[Work item]: Up to and including the line containing "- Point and", retype each line of the listing below exactly, beginning with the first.

[Dataset extract]:

────

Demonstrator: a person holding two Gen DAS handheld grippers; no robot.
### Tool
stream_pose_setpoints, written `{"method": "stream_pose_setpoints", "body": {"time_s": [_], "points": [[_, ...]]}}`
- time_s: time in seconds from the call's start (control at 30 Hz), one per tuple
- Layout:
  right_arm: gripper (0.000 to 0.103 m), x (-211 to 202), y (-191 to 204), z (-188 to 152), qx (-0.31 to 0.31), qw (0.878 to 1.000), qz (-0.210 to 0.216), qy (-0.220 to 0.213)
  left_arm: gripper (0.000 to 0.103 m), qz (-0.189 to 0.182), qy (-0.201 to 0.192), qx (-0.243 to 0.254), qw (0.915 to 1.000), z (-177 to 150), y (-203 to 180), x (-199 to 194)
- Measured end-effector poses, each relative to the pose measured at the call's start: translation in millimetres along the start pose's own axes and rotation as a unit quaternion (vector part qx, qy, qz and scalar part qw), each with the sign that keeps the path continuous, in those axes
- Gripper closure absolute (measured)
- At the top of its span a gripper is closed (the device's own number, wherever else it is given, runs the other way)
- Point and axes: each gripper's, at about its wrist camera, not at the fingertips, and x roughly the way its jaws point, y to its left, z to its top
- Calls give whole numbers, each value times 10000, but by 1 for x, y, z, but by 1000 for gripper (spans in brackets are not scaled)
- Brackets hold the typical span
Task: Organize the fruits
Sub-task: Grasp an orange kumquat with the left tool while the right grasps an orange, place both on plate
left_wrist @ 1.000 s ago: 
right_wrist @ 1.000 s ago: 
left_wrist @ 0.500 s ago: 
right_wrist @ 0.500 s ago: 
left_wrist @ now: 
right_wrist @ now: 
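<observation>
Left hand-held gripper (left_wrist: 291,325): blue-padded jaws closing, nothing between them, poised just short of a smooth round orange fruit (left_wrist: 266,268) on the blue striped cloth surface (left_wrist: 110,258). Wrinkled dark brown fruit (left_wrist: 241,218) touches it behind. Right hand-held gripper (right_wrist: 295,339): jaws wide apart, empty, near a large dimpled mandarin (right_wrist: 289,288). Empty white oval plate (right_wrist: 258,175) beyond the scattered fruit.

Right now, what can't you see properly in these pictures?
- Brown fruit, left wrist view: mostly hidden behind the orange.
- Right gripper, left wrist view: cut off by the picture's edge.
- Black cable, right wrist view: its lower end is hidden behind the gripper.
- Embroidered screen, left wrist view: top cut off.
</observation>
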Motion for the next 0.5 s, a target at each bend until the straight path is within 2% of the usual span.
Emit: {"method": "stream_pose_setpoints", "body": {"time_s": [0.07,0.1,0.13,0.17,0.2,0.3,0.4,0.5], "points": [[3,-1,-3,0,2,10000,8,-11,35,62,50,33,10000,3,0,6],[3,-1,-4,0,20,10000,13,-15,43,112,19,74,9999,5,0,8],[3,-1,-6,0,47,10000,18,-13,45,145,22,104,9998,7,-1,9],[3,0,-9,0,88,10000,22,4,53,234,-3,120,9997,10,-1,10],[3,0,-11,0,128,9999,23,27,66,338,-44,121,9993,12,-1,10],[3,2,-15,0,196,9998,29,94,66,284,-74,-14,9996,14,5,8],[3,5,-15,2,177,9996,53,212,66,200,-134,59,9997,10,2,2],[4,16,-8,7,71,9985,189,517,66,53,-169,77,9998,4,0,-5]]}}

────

[Response to the task]:
Demonstrator: a person holding two Gen DAS handheld grippers; no robot.
### Tool
stream_pose_setpoints, written `{"method": "stream_pose_setpoints", "body": {"time_s": [_], "points": [[_, ...]]}}`
- time_s: time in seconds from the call's start (control at 30 Hz), one per tuple
- Layout:
  right_arm: gripper (0.000 to 0.103 m), x (-211 to 202), y (-191 to 204), z (-188 to 152), qx (-0.31 to 0.31), qw (0.878 to 1.000), qz (-0.210 to 0.216), qy (-0.220 to 0.213)
  left_arm: gripper (0.000 to 0.103 m), qz (-0.189 to 0.182), qy (-0.201 to 0.192), qx (-0.243 to 0.254), qw (0.915 to 1.000), z (-177 to 150), y (-203 to 180), x (-199 to 194)
- Measured end-effector poses, each relative to the pose measured at the call's start: translation in millimetres along the start pose's own axes and rotation as a unit quaternion (vector part qx, qy, qz and scalar part qw), each with the sign that keeps the path continuous, in those axes
- Gripper closure absolute (measured)
- At the top of its span a gripper is closed (the device's own number, wherever else it is given, runs the other way)
- Point and axes: each gripper's, at about its wrist camera, not at the fingertips, and x roughly the way its jaws point, y to its left, z to its top

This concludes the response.